Coronavirus Investigations

New York Times Quashed Covid Origins Inquiry The Spectator
Back to School Turns Ugly as Delta Rages Politico
Dystopian Quarantines Crushed Olympic Dreams Wall St Journal

Other Noteworthy Articles and Series

Classical Music’s Suicide Pact (Part 1) 
City Journal
“You are complicit in racism every time you listen to Handel’s Messiah” (Handel having held stock in a slave-trading company). This line, from a Composers Forum in June 2020, speaks to today's state of classical music, which like every other aspect of society, is facing a woke revolution. This article reports that in the post-George Floyd era, the genre has come under racial attack. Orchestras and opera companies have been deemed discriminatory institutions by dint of their lack of black talent, and classical music itself has been cast as a function of white supremacy. The article argues that, in reality, there has been substantial institutional support and encouragement of black musicians, reflected in diversity fellowships at prominent orchestras and music schools, and efforts by ensembles specifically aimed at commissioning works from black composers. Lack of black representation in classical music, suggests writer Heather Mac Donald, is not attributable to bigotry, but to the fact that “over the last 60 years, two of the three main sources for exposing a child to classical music—circumambient culture and music education—have dried up.”

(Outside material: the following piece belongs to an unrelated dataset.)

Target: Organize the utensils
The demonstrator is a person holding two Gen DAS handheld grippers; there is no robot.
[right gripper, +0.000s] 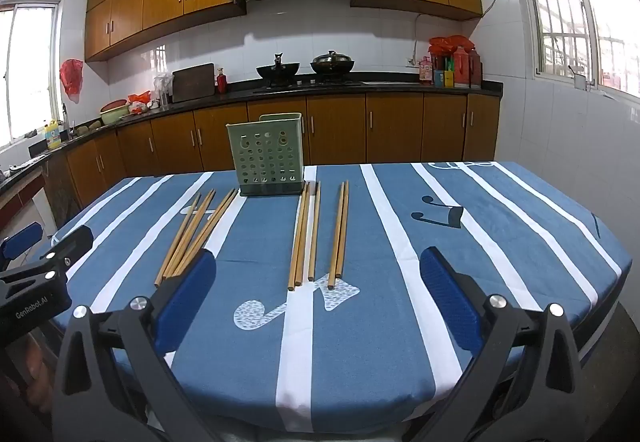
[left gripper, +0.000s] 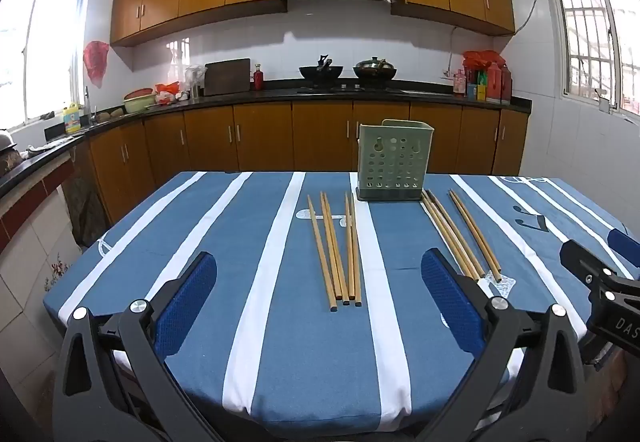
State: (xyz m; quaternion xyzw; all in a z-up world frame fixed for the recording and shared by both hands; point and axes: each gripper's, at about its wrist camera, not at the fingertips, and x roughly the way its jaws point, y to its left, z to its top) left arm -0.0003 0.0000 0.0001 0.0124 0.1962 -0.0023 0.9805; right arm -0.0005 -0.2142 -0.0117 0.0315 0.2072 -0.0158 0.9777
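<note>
Left wrist view: the left gripper (left gripper: 318, 282) is hovering over the near part of the table (left gripper: 120, 262), its jaws standing wide apart with nothing clamped between them. The left bundle of chopsticks (left gripper: 338, 250) is lying flat on the striped tablecloth (left gripper: 304, 342) directly ahead of the jaw gap, with the near tips falling between the two blue pads (left gripper: 186, 302) — no pad is touching any stick. The green utensil holder (left gripper: 394, 161) is standing upright beyond the jaws, slightly toward the right-hand finger, at the far edge of the table. The right bundle of chopsticks (left gripper: 460, 234) is lying ahead of the right-hand finger, which is covering some of its near ends in this view. Part of the right gripper (left gripper: 600, 282) is showing at the right border. In the right wrist view, the right gripper (right gripper: 318, 282) is likewise holding its jaws fully apart and gripping nothing. The right bundle of chopsticks (right gripper: 318, 234) is lying ahead of the gap, nearer the left-hand finger, with its near ends just beyond the fingertips. The left bundle of chopsticks (right gripper: 196, 234) is running up to the left-hand fingertip — contact cannot be determined. The green utensil holder (right gripper: 266, 157) is standing beyond both bundles, between their far ends. The left gripper (right gripper: 48, 266) is appearing at the left border.
</note>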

Key Cuomo Sexual-Harassment Findings
Wall Street Journal

New York Gov. Andrew Cuomo’s sexual-harassment scandal escalated this week when investigators released a lengthy report finding the Democrat groped and kissed several female state employees while he and his aides flouted their own rules for responding to misconduct complaints. This article reports that Cuomo crossed legal lines and personal boundaries, grabbing the breast of an executive assistant; caressing the neck, back and belly of a state trooper; squeezing the butt of another employee; inappropriately touching two other women; asking an economic adviser to play strip poker aboard the governor’s plane; and making a habit of hugging and kissing staff members to their discomfort. In a videotaped response, Cuomo claimed he “never touched anyone inappropriately or made inappropriate sexual advances.” Attorney General Letitia James’s office’s report said some of the governor’s senior staff defended the 63-year-old’s conduct as traditional behavior representative of his age and background. “I do embrace people. I do hug people, men and women,” the governor said. In a separate article, Politico profiles the 11 victims of sexual harassment and mistreatment detailed in the attorney general’s report -- nine of whom are current or former state employees. AG James said that her office would not pursue criminal charges and “there’s no penalty specifically tied to this report.” But New York and the nation's Democratic establishment appeared to be turning against the eloquent Mario Cuomo's coarser political heir and son. Still, some yet wondered if a Democratic double standard might again obtain, of the kind that benefited President Bill Clinton, Virginia Gov. Ralph Northam, and President Biden.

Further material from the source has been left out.